It had been a few days since the rumor was circulating in the alleys of Hay Hassani: the hammams could soon reopen their doors. In this popular district of Casablanca, the rumor aroused enthusiasm among residents deprived of this weekly meeting. “In Morocco, the hammam is not a luxury as it can be perceived in the West. It is a need that is both hygienic and social ”, according to Karima Souissi, a 45-year-old nurse who visits a neighborhood establishment every week.
With more than half of the population fully vaccinated, the country is seeing the number of contaminations decrease after a worrying upsurge of the virus, carried mainly by the Delta variant.
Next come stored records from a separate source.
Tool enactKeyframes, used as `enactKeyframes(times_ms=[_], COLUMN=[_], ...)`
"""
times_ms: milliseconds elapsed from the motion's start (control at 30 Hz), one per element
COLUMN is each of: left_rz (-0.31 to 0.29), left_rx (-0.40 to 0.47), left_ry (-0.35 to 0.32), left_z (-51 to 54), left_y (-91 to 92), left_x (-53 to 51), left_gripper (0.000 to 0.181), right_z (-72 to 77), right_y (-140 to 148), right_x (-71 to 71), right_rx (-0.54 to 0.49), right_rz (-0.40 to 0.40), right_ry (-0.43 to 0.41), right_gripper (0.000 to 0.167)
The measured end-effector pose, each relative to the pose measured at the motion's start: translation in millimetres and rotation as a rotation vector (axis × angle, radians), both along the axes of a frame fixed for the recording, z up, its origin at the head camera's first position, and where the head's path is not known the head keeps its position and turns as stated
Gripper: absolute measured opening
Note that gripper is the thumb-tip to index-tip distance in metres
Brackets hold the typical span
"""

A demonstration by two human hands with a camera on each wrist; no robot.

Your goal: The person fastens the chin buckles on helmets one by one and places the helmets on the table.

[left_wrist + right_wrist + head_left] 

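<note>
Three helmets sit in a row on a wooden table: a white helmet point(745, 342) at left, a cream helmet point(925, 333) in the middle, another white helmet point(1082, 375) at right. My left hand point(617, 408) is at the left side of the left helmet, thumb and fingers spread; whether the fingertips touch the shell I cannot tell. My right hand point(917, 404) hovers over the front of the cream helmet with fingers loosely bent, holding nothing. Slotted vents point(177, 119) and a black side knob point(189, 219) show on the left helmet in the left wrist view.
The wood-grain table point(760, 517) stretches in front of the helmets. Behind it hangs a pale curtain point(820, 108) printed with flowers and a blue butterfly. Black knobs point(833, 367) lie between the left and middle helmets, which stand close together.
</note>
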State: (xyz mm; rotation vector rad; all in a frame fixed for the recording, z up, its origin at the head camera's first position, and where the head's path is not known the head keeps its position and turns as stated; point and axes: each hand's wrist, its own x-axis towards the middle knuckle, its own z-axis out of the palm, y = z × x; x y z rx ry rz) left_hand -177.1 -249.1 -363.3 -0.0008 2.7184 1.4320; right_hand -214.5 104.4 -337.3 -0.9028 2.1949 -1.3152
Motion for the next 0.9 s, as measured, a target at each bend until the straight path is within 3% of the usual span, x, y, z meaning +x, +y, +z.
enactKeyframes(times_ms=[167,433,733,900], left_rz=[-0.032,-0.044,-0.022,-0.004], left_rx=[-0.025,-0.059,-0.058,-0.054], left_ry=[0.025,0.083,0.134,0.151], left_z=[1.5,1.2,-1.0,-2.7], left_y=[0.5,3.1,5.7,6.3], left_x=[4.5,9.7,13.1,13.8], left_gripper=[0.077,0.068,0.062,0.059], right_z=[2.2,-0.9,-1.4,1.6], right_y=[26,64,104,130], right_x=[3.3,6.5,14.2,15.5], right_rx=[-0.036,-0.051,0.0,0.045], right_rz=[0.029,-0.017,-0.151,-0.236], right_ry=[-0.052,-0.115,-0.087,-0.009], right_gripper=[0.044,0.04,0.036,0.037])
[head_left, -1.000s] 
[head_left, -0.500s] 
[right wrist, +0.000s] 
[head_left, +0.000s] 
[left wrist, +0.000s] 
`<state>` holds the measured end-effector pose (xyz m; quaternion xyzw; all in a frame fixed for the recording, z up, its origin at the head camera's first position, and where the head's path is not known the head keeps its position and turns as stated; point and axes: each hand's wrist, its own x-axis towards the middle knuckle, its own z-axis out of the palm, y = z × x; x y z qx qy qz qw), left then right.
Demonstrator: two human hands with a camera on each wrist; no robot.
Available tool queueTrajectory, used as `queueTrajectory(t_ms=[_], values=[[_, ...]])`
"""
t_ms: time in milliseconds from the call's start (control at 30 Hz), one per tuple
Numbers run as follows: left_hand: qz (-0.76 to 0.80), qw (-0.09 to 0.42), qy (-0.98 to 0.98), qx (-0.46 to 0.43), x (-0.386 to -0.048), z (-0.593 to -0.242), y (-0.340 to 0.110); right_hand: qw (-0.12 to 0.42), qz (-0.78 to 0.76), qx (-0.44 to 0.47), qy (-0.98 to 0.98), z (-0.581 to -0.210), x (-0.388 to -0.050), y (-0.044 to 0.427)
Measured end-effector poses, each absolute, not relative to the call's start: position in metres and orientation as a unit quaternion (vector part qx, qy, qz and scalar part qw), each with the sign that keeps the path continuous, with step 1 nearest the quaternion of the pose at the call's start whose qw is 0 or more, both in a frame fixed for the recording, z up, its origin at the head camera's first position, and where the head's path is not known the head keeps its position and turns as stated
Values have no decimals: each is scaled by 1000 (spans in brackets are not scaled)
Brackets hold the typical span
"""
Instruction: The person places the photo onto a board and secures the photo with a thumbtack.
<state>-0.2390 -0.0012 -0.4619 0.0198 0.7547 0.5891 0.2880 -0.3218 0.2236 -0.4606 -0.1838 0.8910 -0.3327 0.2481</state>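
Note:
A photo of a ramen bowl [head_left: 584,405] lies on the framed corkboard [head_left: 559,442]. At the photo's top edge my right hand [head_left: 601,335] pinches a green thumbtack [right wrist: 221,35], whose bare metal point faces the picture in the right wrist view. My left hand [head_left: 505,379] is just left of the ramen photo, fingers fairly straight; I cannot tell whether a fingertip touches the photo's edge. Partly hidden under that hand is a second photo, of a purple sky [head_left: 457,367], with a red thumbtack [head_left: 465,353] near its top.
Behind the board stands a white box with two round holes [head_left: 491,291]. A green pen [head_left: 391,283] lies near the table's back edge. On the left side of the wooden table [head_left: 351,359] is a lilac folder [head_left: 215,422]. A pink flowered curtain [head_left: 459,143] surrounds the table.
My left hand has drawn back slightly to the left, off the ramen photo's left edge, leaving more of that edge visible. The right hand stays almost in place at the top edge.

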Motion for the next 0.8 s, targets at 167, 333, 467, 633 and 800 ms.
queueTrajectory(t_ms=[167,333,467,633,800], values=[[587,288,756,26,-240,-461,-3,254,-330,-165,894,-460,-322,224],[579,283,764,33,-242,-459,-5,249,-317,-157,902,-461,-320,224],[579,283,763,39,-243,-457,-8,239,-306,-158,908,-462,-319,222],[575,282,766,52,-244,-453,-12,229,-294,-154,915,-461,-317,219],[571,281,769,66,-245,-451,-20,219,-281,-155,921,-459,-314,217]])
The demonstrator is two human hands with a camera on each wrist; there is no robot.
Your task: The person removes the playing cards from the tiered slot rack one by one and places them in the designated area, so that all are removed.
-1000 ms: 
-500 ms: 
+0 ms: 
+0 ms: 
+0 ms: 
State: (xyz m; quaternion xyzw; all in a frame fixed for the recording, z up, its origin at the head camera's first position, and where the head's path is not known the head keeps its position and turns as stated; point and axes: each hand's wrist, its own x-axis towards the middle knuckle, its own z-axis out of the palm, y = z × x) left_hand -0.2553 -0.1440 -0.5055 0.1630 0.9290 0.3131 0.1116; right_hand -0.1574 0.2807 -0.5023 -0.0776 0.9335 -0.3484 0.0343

Forced to close on August 3, hammam owners therefore hoped that the recent pandemic figures would allow them to resume normal activity. “It’s time to open up, hammered Jilali Harifi, owner of four hammams in Casablanca and Safi. Apart from the first three months of the pandemic, we have not received state aid and we are now at risk of bankruptcy. “
In mid-September, the National Federation of Associations of Owners and Managers of Traditional Hammams and Public Showers appealed to the new Prime Minister, Aziz Akhannouch, appointed on September 10, to request their reopening. Several sit-ins were organized in Casablanca and Marrakech to protest against this decision, which mainly concerns public baths. The individual hammam cabins, popular with luxury spas, were spared.
A call heard by the government, which decided, on September 30, to ease restrictive measures by allowing hammams to reopen at 50% of their capacity.
An ancestral tradition in danger
During the first confinement, in March 2020, the 14,000 public baths in the kingdom had suddenly ceased their activity. A year later, the hammams were finally authorized to reopen, on condition that strict hygiene measures were observed, before being closed again in August.
For the 280,000 employees in the sector, it was one closure too many. “You should know that employees are mainly paid with tips”, recalls Jilali Harifi. Over the years, these informal workers have created an ecosystem by pooling tips. Depending on the neighborhood, they earn between 10 and 40 euros a day. “But many returned to their villages in the countryside, or changed jobs to survive. This phenomenon endangers an ancestral tradition and a unique know-how ”, laments Layla Fatma, a former teyaba (masseuse) became a cleaning lady in Casablanca.